Hi all,
I wanted to give an update and get some advice on how to handle a particular situation.
It's nearly a year since D-day, and I think we are doing well considering everything. Certainly better than before and making consistent progress. Most days range from okay to pretty good. I am still beset by triggers, doubts, fears, and low trust, but it is slowly getting better. My WW is making efforts and I see her changing for the better, even if it's glacially slow. I am finally able to believe in the sincerity of her intentions to repair our relationship.
So my question:
The way my wife addresses arguments/conflict since D-day has been bothering me for a while but I didn't have the words to describe it well until I noticed the post by CantBeMeEither talking about DARVO.
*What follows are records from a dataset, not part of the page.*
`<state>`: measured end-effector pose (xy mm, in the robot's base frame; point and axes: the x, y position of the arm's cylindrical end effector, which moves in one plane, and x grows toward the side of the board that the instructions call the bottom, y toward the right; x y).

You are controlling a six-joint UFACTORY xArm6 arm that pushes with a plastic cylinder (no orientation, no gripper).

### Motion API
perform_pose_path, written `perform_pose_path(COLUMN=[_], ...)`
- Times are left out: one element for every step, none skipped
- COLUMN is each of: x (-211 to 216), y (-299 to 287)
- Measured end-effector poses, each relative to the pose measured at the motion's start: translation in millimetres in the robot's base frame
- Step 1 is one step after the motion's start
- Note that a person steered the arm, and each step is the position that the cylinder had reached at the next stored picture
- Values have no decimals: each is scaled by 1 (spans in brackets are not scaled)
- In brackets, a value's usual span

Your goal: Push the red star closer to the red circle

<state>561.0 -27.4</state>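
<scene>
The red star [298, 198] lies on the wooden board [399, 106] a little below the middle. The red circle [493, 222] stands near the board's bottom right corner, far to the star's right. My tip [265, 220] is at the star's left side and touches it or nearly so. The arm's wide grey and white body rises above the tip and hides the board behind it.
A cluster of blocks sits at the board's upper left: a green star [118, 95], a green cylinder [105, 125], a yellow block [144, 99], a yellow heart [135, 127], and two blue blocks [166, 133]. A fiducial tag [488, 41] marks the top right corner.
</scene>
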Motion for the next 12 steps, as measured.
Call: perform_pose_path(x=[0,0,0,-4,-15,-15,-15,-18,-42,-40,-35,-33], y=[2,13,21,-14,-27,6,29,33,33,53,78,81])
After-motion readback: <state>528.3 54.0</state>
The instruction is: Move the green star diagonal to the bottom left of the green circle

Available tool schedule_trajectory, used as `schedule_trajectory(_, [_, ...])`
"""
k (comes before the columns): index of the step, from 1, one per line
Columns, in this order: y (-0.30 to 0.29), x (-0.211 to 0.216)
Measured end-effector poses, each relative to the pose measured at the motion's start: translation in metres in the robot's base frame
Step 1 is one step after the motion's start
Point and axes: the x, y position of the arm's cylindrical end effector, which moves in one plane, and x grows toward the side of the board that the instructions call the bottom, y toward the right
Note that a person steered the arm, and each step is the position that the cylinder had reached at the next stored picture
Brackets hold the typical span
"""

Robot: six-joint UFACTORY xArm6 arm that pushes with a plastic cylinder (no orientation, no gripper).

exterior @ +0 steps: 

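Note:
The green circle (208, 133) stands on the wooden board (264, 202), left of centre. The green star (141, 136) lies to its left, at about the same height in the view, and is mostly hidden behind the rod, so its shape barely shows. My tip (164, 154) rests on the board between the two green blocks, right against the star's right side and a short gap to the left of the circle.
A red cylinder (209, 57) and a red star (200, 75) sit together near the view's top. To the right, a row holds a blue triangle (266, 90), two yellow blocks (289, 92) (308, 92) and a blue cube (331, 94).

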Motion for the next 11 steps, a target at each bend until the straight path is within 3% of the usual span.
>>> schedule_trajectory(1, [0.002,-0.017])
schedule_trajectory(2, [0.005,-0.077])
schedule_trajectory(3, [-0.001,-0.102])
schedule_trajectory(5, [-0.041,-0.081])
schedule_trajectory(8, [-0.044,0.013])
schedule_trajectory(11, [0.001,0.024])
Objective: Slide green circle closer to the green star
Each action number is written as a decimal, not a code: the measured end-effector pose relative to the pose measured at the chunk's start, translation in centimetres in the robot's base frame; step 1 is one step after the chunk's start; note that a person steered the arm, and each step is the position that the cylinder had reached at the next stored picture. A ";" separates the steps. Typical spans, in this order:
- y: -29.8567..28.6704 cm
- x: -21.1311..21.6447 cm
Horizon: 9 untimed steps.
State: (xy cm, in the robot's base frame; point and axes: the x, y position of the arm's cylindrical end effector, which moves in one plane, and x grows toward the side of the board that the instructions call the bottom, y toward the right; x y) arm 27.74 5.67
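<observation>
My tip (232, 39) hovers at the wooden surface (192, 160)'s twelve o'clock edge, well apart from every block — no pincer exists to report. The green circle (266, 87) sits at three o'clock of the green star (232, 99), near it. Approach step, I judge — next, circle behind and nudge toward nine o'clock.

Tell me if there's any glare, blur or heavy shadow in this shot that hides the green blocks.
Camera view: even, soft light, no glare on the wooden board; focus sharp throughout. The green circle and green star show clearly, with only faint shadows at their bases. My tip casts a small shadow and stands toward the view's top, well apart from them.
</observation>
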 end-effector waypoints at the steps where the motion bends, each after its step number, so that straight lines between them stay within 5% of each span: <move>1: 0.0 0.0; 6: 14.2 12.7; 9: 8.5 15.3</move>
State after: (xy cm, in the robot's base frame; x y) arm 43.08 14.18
I had to look it up of course, and for those of you who don't know it stands for Deny, Attack, Reverse Victim & Offender.
When I read that description I felt like that is exactly how my WW has handled most arguments we have had. I bring up something that is bothering me, or something I'm upset by, or something I want to change, and her first step seems to be to get defensive and deny or gaslight me, mostly deny. If I push through that, her next step is to attack back bringing up my faults or being critical of something, anything she can. If I bring it back on topic, or successively defend myself from her attacks, then she switches the tables and plays the victim saying she is a bad person, or she is overwhelmed, or feels bad about herself, etc.
It's very frustrating because something that could be a simple conversation turns into a full blown argument because of this behavior. Half way through the "discussion" that I am hoping to get something addressed or resolved, I find myself defending against her attacks instead of talking about the subject at hand.
From what I understand this is common behavior with waywards, and is to be expected to some extent as part of the healing process. To be fair she doesn't do this 100% of the time. She does have times she just listens to me, and takes it all in. But any topic she feels guilty about or threatened by she responds this way, which in the last year has been a high percentage of the topics.
I'll give a fictitious example conversation below that is similar to one we had this week:
Me: Hey I wanted to talk about x.y.z.
Her: Okay
Me: I didn't like how you did this or that with x.y.z thing.
Her: I didn't do that.(Deny)
Me: Yes you did, here is the proof.
Her: Oh. Well it's not a big deal because of a.b.c. (Minimize)
Me: Yes it is a big deal.
Her: You are overreacting. (Minimize)
Me: No I'm not. This is a really big deal.
Her: It's not a big deal because of this or that. (Minimize)
Me: I am very concerned about this.
Her: You never listen and always think you are right. (Attack)
Me: No I don't. I listen all the time, and I only talk about things I believe are true. Why would I be arguing something I didn't believe in? (Now I'm defending myself instead of talking about the original topic)
Her: You are always being critical. I feel like I can't do anything right.
Me: I'm not trying to be critical I'm just trying to get this resolved.
Her: I need you to communicate the positive things I do as well. (Reverse victim & offender)
Me: Okay I can do that. Do you need me to do that before I bring up a topic like this?
Her: You are just so critical and don't seem to care what I'm feeling, and you always think you are right.
Me: Everyone thinks they are right when they are arguing something. You do it, and so do I.
Her: (silence)
Me: It's perfectly fine for someone to think they are right, it's also fine to try to convince them of the other side. If I'm convinced I will change.
Her: (silence)
Me: Have you withdrawn from this conversation?
Her: I just wanted you to be able to say what you wanted to say.
Of course thats just an example, and probably paints me in a better light than her because of my bias, and doesn't convey the intensity of the emotions involved. And to be extra fair I'm sure she does feel many of the emotions she describes feeling. However it's still an issue. I want to be able to have productive conversations with her, but this behavior makes it very difficult.
Should I just be patient and allow her time to change? Should I make this the next topic I bring up? Is this something that is best done in couples therapy, or with a marriage coach? Something else?
I would like to hear from waywards who also did this with their BS's, and how you addressed it, as well as BS's who are reconciled and how you handled this behavior from your wayward.